A l’approche de l’intervention télévisuelle du président, qui a donné davantage l’image d’un chef de parti ces temps derniers, la cote de Sarkozy a chuté de 5 points en un mois pour se situer à 55 %. 55%, c’est aussi le taux de progression sur 6 ans du nombre de gardes à vue en France selon le quotidien Le Monde dans un article nommé "La France en garde à vue". Le journal émaille son propos de témoignages de simples gens et de journalistes interpellés sans ménagement et gardés à vue dans des conditions humiliantes et dégradantes : l’exemple donné de la couverture couverte d’excréments est assez honteux pour un pays comme la France. Comme est indigne la non prise en compte des conditions de plus en plus détériorées d’un certain nombre de catégories de Français : les petits retraités dont le minimum vieillesse est tombé en-dessous du seuil de pauvreté et qui ne peuvent plus se chauffer ni entretenir leur logement, les détenus qui s’entassent et se suicident, les travailleurs pauvres qui dorment dans leur voiture ou dehors, les jeunes qui n’ont plus d’autres perspective que l’octroi du RSA et l’acceptation des conditions sévères qui vont avec, les Guadeloupéens et Martiniquais qui subissent les prix élevés des produits de consommation courante, et, et et...Il y en a tant ! Mais qu’avons-nous pour réponse ? "J’écoute mais je ne tiens pas compte" ! Ou, version édulcorée et plus hypocrite : je prends en compte l’inquiétude légitime des Français mais il n’y aura aucun changement dans le train des réformes ni changement de cap ni amélioration du pouvoir d’achat.

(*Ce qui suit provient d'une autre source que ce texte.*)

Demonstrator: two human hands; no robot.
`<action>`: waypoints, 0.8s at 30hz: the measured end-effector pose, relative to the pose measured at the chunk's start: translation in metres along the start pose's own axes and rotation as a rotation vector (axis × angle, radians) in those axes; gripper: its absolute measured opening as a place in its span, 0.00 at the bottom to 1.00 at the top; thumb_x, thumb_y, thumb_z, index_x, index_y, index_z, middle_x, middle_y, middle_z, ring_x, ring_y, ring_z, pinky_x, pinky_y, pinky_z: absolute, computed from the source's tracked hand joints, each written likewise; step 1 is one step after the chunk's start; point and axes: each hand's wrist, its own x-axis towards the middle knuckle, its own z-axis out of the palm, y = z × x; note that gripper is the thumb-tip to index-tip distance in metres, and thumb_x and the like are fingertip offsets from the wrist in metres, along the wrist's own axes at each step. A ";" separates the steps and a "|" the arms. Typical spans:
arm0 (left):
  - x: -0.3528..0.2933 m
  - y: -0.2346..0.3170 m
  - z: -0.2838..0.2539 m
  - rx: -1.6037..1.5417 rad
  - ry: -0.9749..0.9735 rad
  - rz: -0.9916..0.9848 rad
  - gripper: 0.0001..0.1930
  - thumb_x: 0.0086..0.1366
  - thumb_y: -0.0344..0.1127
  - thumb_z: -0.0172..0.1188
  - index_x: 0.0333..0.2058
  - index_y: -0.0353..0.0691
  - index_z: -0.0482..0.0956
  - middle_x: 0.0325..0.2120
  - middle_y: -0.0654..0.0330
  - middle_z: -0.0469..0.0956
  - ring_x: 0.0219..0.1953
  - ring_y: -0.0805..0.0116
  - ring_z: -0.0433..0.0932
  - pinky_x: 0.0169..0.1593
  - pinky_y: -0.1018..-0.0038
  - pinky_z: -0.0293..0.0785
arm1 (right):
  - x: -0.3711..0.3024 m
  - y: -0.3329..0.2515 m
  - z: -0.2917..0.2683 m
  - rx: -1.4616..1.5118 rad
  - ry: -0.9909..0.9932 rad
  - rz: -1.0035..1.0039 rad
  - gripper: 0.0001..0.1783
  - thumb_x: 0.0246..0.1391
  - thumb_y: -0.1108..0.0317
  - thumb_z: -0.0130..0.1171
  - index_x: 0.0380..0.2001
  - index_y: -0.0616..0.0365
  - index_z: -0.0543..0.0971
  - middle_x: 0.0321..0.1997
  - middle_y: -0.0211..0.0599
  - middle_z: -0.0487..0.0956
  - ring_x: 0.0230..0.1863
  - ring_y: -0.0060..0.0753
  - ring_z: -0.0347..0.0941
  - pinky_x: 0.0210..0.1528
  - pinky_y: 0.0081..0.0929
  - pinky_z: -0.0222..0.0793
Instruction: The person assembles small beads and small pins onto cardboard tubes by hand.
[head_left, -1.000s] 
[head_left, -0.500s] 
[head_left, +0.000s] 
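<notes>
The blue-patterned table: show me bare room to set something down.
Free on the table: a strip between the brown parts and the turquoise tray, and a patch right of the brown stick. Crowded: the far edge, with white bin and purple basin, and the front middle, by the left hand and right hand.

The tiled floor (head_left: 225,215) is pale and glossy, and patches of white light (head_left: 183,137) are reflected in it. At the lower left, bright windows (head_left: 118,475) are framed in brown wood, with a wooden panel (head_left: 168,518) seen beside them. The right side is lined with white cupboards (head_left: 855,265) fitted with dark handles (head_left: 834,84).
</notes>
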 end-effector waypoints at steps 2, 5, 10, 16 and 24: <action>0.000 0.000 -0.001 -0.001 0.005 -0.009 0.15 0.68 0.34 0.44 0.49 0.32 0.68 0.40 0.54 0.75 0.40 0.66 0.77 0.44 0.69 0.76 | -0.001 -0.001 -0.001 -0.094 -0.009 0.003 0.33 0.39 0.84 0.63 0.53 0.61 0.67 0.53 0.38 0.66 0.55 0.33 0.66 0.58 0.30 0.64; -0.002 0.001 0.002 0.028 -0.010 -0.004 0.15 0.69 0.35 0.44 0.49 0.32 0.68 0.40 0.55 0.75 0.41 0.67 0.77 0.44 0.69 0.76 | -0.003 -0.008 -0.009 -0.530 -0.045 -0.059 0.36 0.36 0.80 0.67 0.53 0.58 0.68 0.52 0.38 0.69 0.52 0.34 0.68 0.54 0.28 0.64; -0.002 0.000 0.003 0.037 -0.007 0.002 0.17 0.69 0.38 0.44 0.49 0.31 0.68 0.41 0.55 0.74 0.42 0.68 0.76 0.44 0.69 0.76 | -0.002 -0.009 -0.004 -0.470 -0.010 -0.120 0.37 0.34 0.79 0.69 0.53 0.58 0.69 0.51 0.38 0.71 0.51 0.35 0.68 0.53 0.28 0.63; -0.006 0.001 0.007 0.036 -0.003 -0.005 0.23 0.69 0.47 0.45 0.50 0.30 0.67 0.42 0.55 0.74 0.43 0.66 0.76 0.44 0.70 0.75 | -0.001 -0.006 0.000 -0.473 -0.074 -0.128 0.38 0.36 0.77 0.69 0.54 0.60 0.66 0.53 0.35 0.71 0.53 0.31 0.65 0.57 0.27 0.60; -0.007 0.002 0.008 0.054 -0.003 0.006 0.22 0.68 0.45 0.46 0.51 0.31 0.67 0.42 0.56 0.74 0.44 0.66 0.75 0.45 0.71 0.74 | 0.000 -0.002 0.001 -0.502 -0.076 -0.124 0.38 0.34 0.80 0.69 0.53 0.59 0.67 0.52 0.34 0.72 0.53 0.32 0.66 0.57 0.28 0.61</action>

La grande tromperie du "président du pouvoir d’achat" :
Tout est parti d’un slogan trompeur auquel des ouvriers ont mordu : "Travailler plus pour gagner plus". Outre le caractère "petit comptable" de l’esprit qui a conçu ce slogan simpliste, il y a le bilan : Un an après, l’exonération des heures supplémentaires est un fiasco selon le rapport officiel du gouvernement. Pire, des économistes annoncent que cela a eu pour effet d’accroître le chômage. C’était un slogan comptable en effet, ne gageant que sur l’aspiration des travailleurs à mieux finir le mois mais c’est oublier que le numéraire ne suffit pas. Le niveau de vie, c’est un tout qui englobe aussi bien les conditions de logement que la qualité des soins et le niveau de leur remboursement, la qualité de l’éducation et de la justice. Or, sur tous ces points, il y a régression tant dans l’esprit des réformes que dans les budgets affectés. Les ouvriers qui ont mordu à l’hameçon en sont pour leurs frais ; ils voient leurs conditions de vie se détériorer et portent un regard pessimiste sur l’avenir de leurs enfants, qui vivront sans doute encore moins bien qu’eux. C’est la fin de l’idée de progrès social.

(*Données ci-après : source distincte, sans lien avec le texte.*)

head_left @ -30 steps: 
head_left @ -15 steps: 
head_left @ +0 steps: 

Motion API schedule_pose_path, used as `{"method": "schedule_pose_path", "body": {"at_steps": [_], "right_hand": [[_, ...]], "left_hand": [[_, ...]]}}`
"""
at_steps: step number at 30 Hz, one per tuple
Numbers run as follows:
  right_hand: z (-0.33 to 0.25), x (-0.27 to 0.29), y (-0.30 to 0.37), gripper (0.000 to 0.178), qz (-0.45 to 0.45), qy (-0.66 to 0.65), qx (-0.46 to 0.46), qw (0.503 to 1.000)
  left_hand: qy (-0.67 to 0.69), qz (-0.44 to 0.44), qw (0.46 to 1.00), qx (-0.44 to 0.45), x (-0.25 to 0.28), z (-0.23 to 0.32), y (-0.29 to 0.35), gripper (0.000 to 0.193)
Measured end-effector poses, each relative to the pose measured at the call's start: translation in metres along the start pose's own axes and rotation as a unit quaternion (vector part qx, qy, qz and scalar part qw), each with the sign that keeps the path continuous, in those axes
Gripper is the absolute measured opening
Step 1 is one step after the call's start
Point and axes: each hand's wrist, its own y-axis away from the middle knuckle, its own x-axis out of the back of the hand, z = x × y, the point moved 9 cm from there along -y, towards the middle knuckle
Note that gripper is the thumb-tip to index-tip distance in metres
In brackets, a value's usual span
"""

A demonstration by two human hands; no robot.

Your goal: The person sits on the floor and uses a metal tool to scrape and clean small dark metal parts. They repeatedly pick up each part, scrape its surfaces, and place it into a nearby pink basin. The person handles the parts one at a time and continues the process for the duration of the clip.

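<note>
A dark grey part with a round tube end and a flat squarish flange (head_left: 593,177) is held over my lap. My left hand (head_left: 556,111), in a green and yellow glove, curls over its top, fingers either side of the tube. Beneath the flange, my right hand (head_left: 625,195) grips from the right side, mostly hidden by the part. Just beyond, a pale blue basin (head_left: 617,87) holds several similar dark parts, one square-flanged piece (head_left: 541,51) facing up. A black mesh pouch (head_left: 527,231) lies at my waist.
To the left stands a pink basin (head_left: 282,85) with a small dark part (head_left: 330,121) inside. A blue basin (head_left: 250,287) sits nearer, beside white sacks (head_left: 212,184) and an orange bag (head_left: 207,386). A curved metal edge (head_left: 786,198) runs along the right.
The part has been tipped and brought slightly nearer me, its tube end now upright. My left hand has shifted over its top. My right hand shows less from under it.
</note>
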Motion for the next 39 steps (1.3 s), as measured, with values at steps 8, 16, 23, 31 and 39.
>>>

Une politique ne se résume pas à des slogans comptables. Il y a aussi toute la part de l’humain, de la civilisation et des traditions à prendre en considération. Mais, là, Sarkozy crie au "conservatisme" et à l’immobilisme".

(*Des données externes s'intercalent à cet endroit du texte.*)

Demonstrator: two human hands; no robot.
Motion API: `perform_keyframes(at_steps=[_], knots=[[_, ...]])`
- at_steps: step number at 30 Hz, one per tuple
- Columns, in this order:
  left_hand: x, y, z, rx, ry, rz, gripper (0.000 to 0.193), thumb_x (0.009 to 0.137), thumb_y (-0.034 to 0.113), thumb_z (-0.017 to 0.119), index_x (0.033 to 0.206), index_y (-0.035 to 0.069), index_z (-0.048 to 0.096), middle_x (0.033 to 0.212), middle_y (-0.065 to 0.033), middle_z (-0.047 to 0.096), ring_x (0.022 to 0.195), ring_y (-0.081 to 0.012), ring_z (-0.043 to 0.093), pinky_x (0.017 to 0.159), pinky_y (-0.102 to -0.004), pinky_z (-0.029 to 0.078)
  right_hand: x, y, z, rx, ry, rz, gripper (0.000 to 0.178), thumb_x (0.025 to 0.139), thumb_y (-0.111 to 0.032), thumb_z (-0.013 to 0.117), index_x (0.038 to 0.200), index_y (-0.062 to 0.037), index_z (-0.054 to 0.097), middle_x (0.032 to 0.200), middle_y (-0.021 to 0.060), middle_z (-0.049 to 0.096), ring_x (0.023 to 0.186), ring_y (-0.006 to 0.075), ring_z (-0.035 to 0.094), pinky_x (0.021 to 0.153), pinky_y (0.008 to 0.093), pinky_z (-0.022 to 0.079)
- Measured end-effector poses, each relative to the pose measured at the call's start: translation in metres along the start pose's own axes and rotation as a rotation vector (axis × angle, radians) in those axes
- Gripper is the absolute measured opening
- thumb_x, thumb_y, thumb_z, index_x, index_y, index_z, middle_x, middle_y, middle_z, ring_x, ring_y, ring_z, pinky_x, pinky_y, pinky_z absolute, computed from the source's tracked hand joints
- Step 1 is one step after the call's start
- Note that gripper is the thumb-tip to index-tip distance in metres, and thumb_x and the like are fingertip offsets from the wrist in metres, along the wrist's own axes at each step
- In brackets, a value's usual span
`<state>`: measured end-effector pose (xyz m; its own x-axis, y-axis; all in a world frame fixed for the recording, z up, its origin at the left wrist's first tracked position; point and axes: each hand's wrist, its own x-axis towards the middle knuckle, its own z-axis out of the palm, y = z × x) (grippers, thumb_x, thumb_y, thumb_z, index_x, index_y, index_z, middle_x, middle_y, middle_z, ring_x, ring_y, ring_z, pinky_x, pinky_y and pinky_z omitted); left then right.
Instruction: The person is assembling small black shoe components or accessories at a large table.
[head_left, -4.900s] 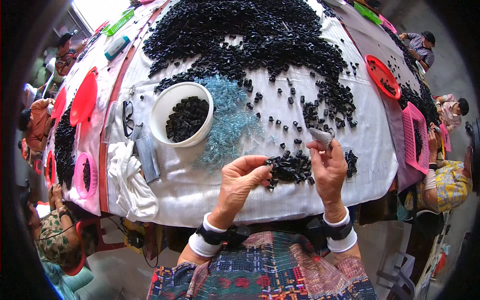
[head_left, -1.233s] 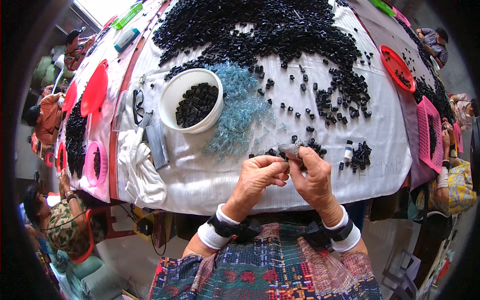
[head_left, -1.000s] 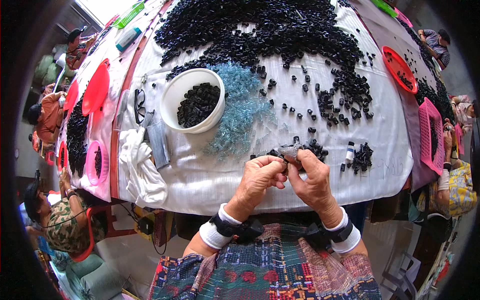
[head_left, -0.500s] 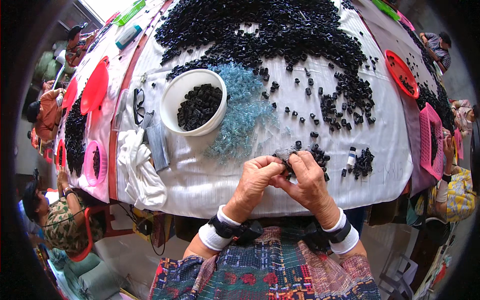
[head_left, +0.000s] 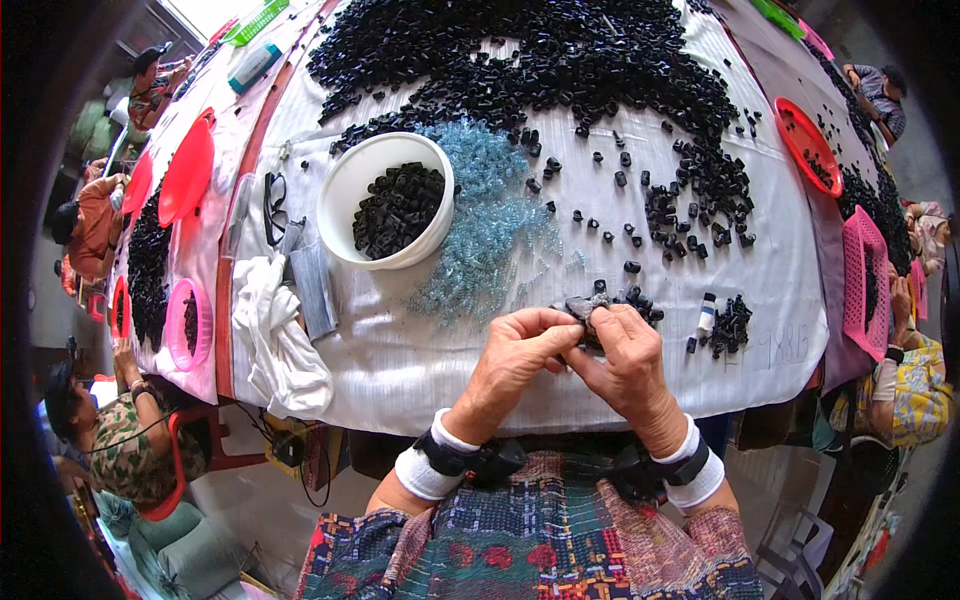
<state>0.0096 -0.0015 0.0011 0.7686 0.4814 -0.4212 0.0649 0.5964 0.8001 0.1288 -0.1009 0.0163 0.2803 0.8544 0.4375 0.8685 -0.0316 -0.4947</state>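
My left hand (head_left: 512,362) and my right hand (head_left: 628,368) meet near the table's front edge, fingertips pinched close together. A small dark piece shows between them, mostly hidden by the fingers. Just beyond the fingertips lies a greyish crumpled scrap (head_left: 588,302), beside a small cluster of black plastic pieces (head_left: 638,302). Left of the hands spreads a heap of small clear-blue pieces (head_left: 480,210). A white bowl (head_left: 334,215) holding many black pieces stands at that heap's left side.
A large mound of black pieces (head_left: 560,60) covers the far table. At right, a small white tube (head_left: 706,316) stands by more black pieces (head_left: 732,328). Glasses (head_left: 273,210), a grey-blue folded cloth (head_left: 314,290) and a white cloth (head_left: 275,345) lie left. People sit at both side tables.
Both hands stay pinched together at nearly the same spot, with a slight shift of the fingers. More of the greyish scrap and a dark piece shows beyond the fingertips.
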Motion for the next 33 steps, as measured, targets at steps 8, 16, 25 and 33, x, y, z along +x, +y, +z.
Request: perform_keyframes(at_steps=[8,16,25,33], knots=[[-0.002,0.003,-0.003,-0.105,-0.026,-0.014,0.013,0.084,0.012,0.063,0.088,-0.001,0.063,0.074,-0.0061,0.064,0.064,-0.0111,0.061,0.06,-0.0238,0.052,0.001,0.001,-0.002,0.039,-0.007,0.011,0.03,0.067,-0.015,0.073,0.082,0.0014,0.051,0.07,0.0138,0.051,0.065,0.0297,0.054,0.057,0.0369,0.045],[-0.002,0.001,-0.011,-0.051,-0.041,0.009,0.013,0.084,0.012,0.063,0.087,-0.001,0.063,0.073,-0.0065,0.064,0.065,-0.0115,0.061,0.06,-0.0241,0.052,-0.006,0.0,0.007,0.076,0.009,-0.025,0.027,0.066,-0.008,0.072,0.08,0.0012,0.051,0.068,0.0121,0.049,0.061,0.0283,0.052,0.052,0.0366,0.044],[-0.003,0.004,-0.009,0.039,-0.188,-0.085,0.02,0.084,0.019,0.064,0.091,0.0,0.065,0.079,-0.005,0.065,0.067,-0.0095,0.061,0.058,-0.0211,0.052,0.0,-0.002,-0.003,0.049,-0.003,-0.041,0.031,0.064,-0.011,0.072,0.085,0.0012,0.052,0.074,0.0141,0.051,0.07,0.0301,0.055,0.06,0.0372,0.047],[0.0,0.046,-0.035,-0.231,0.034,0.204,0.025,0.089,0.026,0.058,0.095,0.002,0.062,0.083,-0.0103,0.067,0.066,-0.0155,0.064,0.055,-0.0277,0.055,0.005,0.042,-0.017,0.106,0.135,0.205,0.02,0.074,0.003,0.059,0.093,0.0024,0.054,0.086,0.0153,0.057,0.078,0.0301,0.056,0.071,0.0371,0.046]])
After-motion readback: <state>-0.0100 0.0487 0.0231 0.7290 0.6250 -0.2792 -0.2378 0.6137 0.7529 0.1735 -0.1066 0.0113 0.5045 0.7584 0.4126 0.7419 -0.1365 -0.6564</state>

La considération n’est décidément pas le point fort de notre président, dont les écarts de langage ne sont que la part émergée. Nous en aurons la preuve encore ce soir où la démagogie prendra le pas sur la pédagogie et sur la prise en considération. Face à la crise mais le dos au mur (car la dette de l’Etat sciemment aggravée n’offre plus de marges de manoeuvre) et la tête dans le sable ("je ne tiens pas compte"). Toutefois, cet exercice qui sera certainement brillant permettra au chef de l’Etat de regagner des points de popularité et cela suffira pour redonner confiance au système qui, loin d’être inquiété par l’idée fallacieuse de "refondation du capitalisme" pas plus que bluffé par des mots aussi vains que "nouveau Bretton Woods" ou "Grenelle" de ceci ou de cela, sortira renforcé et pourra continuer de prospérer sur la misère du peuple.